FILE - The sun rises over Sapelo Island, Ga., a Gullah-Geechee community, on June 10, 2013. (AP Photo/David Goldman, File)
FILE - The sun rises over Sapelo Island, Ga., a Gullah-Geechee community, on June 10, 2013. (AP Photo/David Goldman, File)

At least seven people were killed after part of a boat dock collapsed, sending at least 20 into the Atlantic waters off the coast of the US state of Georgia.
US Coast Guard ships were searching on Saturday night for missing people.
The accident, which also caused multiple injuries, happened during a celebration of Sapelo Island's tiny Gullah-Geechee community of Black slave descendants, authorities said.
A gangway crowded with people waiting for a ferryboat collapsed late on Saturday afternoon on the Georgia barrier island about 60 miles (100 km) south of Savannah, said Tyler Jones, a spokesperson for the Georgia Department of Natural Resources, which runs the ferry.
"We and multiple agencies are searching for survivors," Jones said.

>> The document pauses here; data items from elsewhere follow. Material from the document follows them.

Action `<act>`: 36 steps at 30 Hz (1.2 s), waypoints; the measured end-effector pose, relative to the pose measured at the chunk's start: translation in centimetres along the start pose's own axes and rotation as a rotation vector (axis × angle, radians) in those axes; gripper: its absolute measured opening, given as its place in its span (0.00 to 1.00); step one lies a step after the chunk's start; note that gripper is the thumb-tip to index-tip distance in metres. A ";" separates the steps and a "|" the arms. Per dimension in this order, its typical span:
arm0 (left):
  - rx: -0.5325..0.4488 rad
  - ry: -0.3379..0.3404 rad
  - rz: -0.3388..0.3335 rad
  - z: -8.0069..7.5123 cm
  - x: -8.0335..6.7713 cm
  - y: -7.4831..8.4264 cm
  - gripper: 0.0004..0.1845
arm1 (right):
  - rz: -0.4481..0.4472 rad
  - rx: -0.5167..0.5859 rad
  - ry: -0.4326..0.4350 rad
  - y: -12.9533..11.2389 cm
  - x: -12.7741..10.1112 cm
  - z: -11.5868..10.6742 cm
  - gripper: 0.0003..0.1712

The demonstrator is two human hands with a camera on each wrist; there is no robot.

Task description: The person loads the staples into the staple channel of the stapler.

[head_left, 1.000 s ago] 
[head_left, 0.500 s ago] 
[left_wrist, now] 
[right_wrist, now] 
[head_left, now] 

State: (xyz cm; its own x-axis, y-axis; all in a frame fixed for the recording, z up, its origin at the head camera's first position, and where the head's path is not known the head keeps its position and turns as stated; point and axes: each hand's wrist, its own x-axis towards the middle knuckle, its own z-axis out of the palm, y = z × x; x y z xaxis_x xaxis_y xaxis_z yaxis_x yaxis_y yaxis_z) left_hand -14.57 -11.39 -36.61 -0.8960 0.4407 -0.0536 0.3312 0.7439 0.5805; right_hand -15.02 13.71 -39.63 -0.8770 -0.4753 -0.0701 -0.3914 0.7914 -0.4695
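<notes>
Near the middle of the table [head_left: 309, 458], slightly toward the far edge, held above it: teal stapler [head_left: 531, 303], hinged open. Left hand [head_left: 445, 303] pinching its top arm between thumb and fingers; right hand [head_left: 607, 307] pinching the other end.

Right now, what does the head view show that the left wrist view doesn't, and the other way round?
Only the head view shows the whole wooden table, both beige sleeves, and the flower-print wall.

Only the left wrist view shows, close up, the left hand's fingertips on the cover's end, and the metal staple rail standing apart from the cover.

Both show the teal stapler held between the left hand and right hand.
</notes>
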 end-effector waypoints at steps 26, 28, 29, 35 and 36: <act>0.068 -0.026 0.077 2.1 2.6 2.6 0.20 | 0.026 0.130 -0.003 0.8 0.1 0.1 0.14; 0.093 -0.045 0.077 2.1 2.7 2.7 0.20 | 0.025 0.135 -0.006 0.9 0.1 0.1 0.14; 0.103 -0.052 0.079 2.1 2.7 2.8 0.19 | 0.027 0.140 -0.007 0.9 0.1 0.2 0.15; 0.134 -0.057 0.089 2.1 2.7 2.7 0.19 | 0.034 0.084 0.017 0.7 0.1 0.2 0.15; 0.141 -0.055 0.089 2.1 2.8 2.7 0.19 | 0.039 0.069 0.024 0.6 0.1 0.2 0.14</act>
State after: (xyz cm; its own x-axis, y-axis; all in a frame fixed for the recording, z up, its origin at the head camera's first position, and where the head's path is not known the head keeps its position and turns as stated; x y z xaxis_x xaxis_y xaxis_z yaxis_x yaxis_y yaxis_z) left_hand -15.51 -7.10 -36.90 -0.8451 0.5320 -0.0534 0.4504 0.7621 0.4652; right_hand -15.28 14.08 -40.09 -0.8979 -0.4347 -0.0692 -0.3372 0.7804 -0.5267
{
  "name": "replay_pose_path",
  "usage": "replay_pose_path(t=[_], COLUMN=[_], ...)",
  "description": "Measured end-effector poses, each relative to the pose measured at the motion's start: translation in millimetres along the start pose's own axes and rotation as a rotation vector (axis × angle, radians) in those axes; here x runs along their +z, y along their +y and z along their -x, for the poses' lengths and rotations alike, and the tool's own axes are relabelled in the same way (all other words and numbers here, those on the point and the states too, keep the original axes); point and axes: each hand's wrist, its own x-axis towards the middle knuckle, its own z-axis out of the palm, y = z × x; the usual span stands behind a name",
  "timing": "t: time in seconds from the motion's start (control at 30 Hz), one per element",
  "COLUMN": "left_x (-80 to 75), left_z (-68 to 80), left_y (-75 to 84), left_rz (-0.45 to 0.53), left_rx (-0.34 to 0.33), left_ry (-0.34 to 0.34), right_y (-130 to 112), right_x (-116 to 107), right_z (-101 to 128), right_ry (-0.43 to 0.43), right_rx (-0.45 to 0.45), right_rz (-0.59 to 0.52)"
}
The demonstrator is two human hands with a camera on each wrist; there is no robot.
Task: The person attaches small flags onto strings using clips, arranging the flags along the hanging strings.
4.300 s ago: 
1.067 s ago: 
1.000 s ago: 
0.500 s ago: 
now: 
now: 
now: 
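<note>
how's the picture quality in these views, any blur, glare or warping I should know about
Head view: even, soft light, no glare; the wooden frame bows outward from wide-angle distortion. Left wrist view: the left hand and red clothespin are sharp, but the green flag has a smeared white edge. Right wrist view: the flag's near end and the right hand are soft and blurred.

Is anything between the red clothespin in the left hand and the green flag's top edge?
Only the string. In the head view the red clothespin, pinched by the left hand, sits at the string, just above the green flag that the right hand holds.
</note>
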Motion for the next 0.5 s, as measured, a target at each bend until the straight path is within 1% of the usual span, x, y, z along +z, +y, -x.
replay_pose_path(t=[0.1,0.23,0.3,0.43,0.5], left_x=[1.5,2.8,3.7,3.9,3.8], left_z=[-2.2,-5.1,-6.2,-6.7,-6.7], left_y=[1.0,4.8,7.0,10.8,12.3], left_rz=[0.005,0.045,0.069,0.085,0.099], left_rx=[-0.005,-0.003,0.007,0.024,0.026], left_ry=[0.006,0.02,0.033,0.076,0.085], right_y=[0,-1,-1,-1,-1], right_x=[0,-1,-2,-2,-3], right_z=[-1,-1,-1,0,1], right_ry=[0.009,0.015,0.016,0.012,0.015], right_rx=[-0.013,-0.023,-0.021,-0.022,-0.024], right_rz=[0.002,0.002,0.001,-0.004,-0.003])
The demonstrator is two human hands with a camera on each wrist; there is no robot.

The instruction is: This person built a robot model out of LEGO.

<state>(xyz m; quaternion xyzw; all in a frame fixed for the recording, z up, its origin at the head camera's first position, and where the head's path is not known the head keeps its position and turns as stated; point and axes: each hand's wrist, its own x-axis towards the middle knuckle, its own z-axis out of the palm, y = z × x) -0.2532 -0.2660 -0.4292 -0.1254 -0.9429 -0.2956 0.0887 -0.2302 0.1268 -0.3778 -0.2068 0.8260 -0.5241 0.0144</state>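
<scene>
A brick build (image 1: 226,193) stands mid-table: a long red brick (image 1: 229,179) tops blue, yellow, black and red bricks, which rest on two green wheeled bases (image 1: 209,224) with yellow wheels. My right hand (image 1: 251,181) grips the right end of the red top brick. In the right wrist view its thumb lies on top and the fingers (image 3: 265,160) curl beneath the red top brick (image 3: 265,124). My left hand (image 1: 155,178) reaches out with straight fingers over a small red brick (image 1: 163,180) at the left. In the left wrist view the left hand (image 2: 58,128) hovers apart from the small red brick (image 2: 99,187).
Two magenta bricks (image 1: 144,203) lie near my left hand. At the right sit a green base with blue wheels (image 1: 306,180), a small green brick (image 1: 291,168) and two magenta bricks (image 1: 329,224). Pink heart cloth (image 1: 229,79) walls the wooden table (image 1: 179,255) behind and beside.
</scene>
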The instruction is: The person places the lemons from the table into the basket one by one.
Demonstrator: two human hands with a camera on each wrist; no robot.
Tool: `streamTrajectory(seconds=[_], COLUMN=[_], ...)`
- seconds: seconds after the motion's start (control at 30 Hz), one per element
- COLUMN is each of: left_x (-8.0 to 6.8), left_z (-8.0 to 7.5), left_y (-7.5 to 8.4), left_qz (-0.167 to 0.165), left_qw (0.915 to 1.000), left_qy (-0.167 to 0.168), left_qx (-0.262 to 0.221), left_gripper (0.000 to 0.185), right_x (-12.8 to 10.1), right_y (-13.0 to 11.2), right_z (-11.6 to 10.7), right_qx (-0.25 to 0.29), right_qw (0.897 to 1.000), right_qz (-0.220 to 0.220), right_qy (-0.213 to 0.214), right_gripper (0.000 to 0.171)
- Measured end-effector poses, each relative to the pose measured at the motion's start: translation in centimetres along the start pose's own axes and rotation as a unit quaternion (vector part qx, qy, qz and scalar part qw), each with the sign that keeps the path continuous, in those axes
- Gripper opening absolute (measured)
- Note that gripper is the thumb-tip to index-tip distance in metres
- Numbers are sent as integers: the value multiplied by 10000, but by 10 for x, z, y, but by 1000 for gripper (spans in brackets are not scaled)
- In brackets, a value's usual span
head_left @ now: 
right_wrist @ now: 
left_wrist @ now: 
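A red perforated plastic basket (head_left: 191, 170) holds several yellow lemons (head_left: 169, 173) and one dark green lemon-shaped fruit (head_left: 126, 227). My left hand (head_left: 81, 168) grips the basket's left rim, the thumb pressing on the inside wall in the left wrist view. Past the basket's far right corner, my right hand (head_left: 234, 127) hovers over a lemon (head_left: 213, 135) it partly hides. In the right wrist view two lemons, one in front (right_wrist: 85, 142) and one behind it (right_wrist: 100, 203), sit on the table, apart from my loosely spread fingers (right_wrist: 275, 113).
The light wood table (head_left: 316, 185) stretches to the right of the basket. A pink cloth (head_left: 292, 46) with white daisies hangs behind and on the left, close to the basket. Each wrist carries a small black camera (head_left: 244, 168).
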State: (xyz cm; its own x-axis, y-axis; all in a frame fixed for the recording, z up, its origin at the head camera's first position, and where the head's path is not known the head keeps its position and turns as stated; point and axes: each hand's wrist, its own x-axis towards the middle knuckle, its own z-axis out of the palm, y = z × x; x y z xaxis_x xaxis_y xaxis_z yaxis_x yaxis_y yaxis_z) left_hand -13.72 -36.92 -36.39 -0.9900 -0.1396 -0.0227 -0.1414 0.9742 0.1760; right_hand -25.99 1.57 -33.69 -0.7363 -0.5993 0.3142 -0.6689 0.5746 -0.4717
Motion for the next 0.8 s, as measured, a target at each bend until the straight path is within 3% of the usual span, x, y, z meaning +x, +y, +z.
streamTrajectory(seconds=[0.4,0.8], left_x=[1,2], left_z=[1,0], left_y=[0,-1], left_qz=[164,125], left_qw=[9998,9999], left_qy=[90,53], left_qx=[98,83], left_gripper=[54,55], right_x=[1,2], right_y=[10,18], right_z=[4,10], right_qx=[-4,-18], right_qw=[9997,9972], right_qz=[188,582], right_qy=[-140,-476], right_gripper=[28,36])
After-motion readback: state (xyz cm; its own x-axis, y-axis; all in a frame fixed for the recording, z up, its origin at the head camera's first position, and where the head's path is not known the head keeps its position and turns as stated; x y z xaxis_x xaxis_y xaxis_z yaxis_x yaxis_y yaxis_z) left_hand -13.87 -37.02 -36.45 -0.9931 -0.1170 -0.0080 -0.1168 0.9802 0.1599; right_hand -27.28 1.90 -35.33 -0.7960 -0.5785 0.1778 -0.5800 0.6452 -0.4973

President Joe Biden said federal officials were ready to provide any assistance needed.

“What should have been a joyous celebration of Gullah-Geechee culture and history instead turned into tragedy and devastation,” Biden said in a statement. “Jill and I mourn those who lost their lives, and we pray for the injured and anyone still missing. We are also grateful to the first responders at the scene.”

Vice President Kamala Harris, in the state capital Atlanta for campaign events, also issued a statement, saying the Biden administration was in close touch with state and local officials and had offered any federal support needed.
"Tonight, Doug and I are praying for all those who were killed or injured in the collapse of the ferry dock walkway on Georgia’s Sapelo Island, as well as their family members and loved ones," Harris said, referring to her husband, Doug Emhoff.
"Even in the face of this heartbreak, we will continue to celebrate and honor the history, culture, and resilience of the Gullah-Geechee community," she added.
Coast Guard helicopters and boats equipped with sonar immediately began search-and-rescue operations, officials said. The cause of the accident was not immediately clear.
Sapelo Island is only reachable by boat, and the state-run ferry takes about 20 minutes to reach its shores.
People were marking Cultural Day, an annual festival celebrating the island's historic Black community, one of several surviving island communities from Georgia to North Carolina.